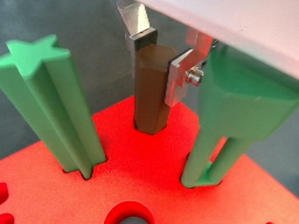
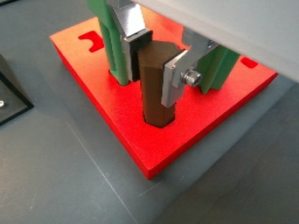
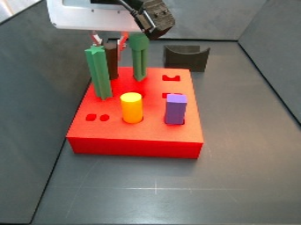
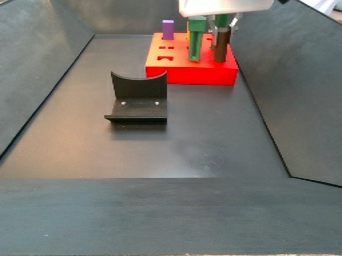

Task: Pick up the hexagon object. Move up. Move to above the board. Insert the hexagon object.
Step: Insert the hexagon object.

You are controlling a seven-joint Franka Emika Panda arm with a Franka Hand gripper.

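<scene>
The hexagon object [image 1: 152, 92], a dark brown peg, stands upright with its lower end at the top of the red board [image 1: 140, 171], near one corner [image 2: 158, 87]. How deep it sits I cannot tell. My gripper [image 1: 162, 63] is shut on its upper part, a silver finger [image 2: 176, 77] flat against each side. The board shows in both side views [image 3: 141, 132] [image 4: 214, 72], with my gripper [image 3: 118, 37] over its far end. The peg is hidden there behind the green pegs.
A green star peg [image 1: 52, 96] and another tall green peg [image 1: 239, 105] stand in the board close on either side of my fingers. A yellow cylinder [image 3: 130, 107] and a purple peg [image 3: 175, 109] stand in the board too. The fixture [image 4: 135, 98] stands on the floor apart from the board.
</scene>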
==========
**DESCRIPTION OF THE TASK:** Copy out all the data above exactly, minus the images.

**OUTPUT FOR THIS TASK:**
Task: Pick up the hexagon object. Move up. Move to above the board. Insert the hexagon object.
Step: Insert the hexagon object.

You are controlling a seven-joint Franka Emika Panda arm with a Franka Hand gripper.

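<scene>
The hexagon object [image 1: 152, 92], a dark brown peg, stands upright with its lower end at the top of the red board [image 1: 140, 171], near one corner [image 2: 158, 87]. How deep it sits I cannot tell. My gripper [image 1: 162, 63] is shut on its upper part, a silver finger [image 2: 176, 77] flat against each side. The board shows in both side views [image 3: 141, 132] [image 4: 214, 72], with my gripper [image 3: 118, 37] over its far end. The peg is hidden there behind the green pegs.
A green star peg [image 1: 52, 96] and another tall green peg [image 1: 239, 105] stand in the board close on either side of my fingers. A yellow cylinder [image 3: 130, 107] and a purple peg [image 3: 175, 109] stand in the board too. The fixture [image 4: 135, 98] stands on the floor apart from the board.
</scene>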

This concludes the exercise.